Hindsight is a brutal teacher.
Looking back at my Round the Clock disaster with clear eyes, I can now identify at least a dozen warning signs I chose to overlook before I took the job and throughout the short duration of my tenure there. The truth is that most toxic jobs don’t blindside us completely. Usually, the clues are there from the beginning—we just explain them away or look the other way because we need the paycheck, want the opportunity, or desperately hope things will improve once we “prove ourselves.”
Had I done my homework, I might have avoided the whole mess.
But desperation and making quick decisions made in haste rarely work out well.
One of the biggest warning signs, if I had looked into it, even before my interview was the turnover rate.
Within a week of accepting my new position with Round the Clock, I noticed people seemed to come and go constantly, but I accepted the explanations I was given. “The job isn’t for everyone.” “People can’t handle the pace.” “We have high standards.” Toxic workplaces are masters at reframing dysfunction as excellence.
Now I understand that constant turnover is rarely random. When employees repeatedly leave the same environment, there is usually a reason. Healthy organizations may lose a few people here and there, but when entire departments rotate like revolving doors, pay attention. People don’t abandon stable environments in large numbers without cause. They especially don’t leave if their voices are heard and treated like they are valuable to the organization
Then there was the interview bait-and-switch.
The role I interviewed for and the role I walked into were not the same thing. Responsibilities shifted. Expectations changed. Promises became vague. What was presented as an opportunity for leadership quickly became chaos management and survival. It did not help that the day before I was to start work that the woman who held my role, was going to stay on for the next 6 weeks. Essentially, I was sharing a leadership role with someone in the position I was to fill.
At the time, I told myself to be flexible. To be a team player. To stay positive.
But there’s a difference between flexibility and deception.
If major details about compensation, responsibilities, reporting structures, or expectations suddenly change during hiring, believe what you’re seeing. Organizations that start relationships by moving goalposts usually continue moving them after you’re hired.
The last-minute changes should have been another clue.
The offices I toured during the initial interview were new, beautiful, sunlit and lovely. The office I was escorted to after a three hour wait in an unlit waiting room was in a dark dank foul-smelling hallway that contained only a rust encrusted desk circa 1950s.
And then there were the awkward interview questions.
You know the ones. Questions that leave you slightly uncomfortable, but you convince yourself you’re overreacting. Questions that hint at boundary issues, control issues, or a workplace culture built around fear rather than collaboration.
Sometimes the red flags are not what people say, it’s the energy underneath what they say.
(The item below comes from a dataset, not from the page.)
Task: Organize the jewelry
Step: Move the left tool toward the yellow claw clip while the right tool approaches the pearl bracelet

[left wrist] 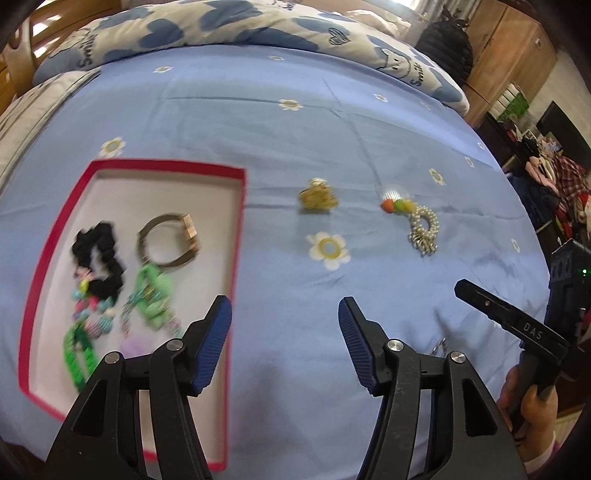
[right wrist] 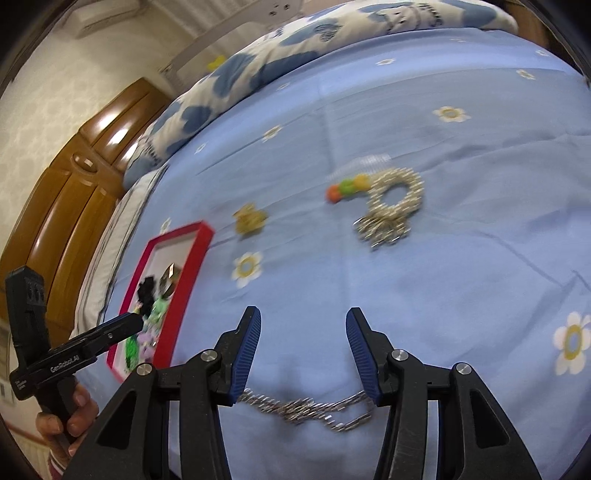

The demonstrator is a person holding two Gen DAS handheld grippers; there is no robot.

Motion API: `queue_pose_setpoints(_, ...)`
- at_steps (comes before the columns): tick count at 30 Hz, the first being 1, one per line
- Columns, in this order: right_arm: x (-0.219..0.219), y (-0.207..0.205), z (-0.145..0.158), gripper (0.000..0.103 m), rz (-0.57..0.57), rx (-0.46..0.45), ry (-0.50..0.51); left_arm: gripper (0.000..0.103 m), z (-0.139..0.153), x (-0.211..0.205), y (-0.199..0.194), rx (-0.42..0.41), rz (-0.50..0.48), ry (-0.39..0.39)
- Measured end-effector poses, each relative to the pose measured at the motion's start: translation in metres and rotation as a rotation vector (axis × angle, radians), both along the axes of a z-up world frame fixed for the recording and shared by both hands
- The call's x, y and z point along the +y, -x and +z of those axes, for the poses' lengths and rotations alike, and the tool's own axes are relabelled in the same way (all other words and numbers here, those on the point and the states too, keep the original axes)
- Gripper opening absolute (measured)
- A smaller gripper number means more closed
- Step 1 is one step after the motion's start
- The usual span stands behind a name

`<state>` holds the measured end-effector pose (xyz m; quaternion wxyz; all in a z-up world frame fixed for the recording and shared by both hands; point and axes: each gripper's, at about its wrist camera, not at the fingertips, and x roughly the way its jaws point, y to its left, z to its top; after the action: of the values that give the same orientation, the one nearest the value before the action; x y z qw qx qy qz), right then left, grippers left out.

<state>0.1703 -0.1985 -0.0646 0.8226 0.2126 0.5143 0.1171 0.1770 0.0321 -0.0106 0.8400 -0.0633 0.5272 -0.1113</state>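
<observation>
Right gripper (right wrist: 303, 354): we see its blue pads spread apart and empty, poised over a silver chain (right wrist: 303, 406) that lies on the bed (right wrist: 443, 295) between and just under the fingers; we judge this placement readies a pinch on the chain.
Left gripper (left wrist: 284, 343): fingers likewise apart and holding nothing, hovering at the right edge of the red tray (left wrist: 40, 266); we read this as a position beside the collecting place.
Red tray: it lies flat on the bed and already gathers a black scrunchie (left wrist: 99, 258), a metal bangle (left wrist: 168, 240) and green hair clips (left wrist: 153, 295), so sorted pieces sit together.
Unsorted pieces, farther off: a gold clip (left wrist: 317, 197) and, well apart to its right, a pearl bracelet (left wrist: 424, 227) touching coloured beads (left wrist: 397, 205), all loose on the sheet.
Far edge: a heart-print quilt (left wrist: 221, 26).
</observation>
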Motion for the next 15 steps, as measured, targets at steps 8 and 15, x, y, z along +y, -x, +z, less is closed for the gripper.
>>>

Do they speak respectfully about former employees?
Do they seem oddly defensive?
Do they brag about how “hard” people have to work?
Do they describe burnout as commitment?
Do they expect loyalty before trust has even been established?
Your body often notices problems before your mind allows you to admit them. All I knew was that within seconds of starting my job with Round the Clock Care, I had made a terrible mistake.
But the biggest warning sign of all was my boss’s well-known pattern of behavior.
People talked about it quietly. Stories circulated. Former employees hinted at experiences without fully saying them out loud. There was a recognizable pattern in how new staff were treated: charm in the beginning, unrealistic expectations shortly after, then criticism, instability, and blame once the honeymoon phase ended. In my case the honeymoon was over my first week. In our first one on one meeting, I was shocked at the list of all the things my boss shared that I had done wrong is such a short amount of time.
And still, I convinced myself my experience would somehow be different.
That is one of the most dangerous things hopeful people do in toxic situations: we believe our effort, loyalty, or competence will protect us from patterns that existed long before we arrived.
It won’t.
A toxic system does not suddenly become healthy because you work harder.
One of the hardest lessons after getting fired was realizing that I ignored my own instincts repeatedly. Not because I wanted the opportunity to work so badly that I negotiated against myself.
And many of us do this.
We silence our intuition in the name of professionalism.
We tolerate confusion in the name of adaptability.
We excuse disrespect in the name of gratitude.
We abandon our own discernment because we’re afraid of losing the offer.
What I know now: the interview process is not just the company evaluating you. It is also you evaluating them.
You are allowed to ask hard questions.
You are allowed to research leadership turnover.
You are allowed to notice inconsistencies.
You are allowed to walk away from environments that feel wrong. Most important, trust your gut!
Not every difficult job is toxic. Not every stressful season is abuse. But when multiple red flags start stacking on top of each other, don’t ignore them, Have the courage to say “No” and keep looking.